ACTIVITY » Copy out all lines of the listing below that hold "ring".

INFORMATION SUPPLIED »
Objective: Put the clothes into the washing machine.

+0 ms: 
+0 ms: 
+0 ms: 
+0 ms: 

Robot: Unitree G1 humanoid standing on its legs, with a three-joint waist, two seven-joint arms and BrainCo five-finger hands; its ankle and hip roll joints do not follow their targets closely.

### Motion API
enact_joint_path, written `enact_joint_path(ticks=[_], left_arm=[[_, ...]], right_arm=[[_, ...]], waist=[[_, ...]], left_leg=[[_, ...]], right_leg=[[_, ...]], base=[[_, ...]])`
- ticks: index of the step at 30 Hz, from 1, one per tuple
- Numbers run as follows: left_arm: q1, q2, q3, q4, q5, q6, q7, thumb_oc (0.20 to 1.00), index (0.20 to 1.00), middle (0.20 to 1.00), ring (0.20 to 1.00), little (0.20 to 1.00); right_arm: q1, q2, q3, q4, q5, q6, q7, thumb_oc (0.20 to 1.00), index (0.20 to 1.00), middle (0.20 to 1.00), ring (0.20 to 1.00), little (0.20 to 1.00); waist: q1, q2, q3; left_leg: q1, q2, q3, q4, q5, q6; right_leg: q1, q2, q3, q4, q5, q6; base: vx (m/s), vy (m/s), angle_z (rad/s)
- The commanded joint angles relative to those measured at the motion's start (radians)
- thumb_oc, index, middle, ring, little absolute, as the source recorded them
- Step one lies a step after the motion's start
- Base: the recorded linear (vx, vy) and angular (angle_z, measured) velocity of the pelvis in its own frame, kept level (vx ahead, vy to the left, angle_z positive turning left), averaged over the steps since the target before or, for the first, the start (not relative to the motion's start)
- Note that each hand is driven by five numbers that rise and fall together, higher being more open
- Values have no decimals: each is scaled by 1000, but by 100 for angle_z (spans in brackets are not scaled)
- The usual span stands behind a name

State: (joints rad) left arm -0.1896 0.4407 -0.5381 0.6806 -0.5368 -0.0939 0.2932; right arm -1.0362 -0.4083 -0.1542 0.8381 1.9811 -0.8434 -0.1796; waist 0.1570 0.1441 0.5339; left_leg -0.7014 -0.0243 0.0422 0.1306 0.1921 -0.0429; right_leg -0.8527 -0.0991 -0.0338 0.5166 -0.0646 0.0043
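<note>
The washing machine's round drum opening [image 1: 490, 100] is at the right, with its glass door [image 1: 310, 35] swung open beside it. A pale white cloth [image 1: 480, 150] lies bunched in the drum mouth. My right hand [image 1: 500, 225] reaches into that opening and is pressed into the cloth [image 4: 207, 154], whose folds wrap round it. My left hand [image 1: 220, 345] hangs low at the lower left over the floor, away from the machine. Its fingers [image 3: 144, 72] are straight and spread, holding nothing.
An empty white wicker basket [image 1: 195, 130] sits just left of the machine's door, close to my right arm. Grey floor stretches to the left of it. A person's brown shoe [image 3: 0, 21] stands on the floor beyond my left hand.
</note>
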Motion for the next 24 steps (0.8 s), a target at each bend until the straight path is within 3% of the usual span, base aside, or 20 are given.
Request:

REPLY »
- Numbers run as follows: left_arm: q1, q2, q3, q4, q5, q6, q7, thumb_oc (0.20 to 1.00), index (0.20 to 1.00), middle (0.20 to 1.00), ring (0.20 to 1.00), little (0.20 to 1.00); right_arm: q1, q2, q3, q4, q5, q6, q7, thumb_oc (0.20 to 1.00), index (0.20 to 1.00), middle (0.20 to 1.00), ring (0.20 to 1.00), little (0.20 to 1.00); waist: q1, q2, q3; left_leg: q1, q2, q3, q4, q5, q6; right_leg: q1, q2, q3, q4, q5, q6; base: vx (m/s), vy (m/s), angle_z (rad/s)
- thumb_oc, index, middle, ring, little absolute, as the source recorded them

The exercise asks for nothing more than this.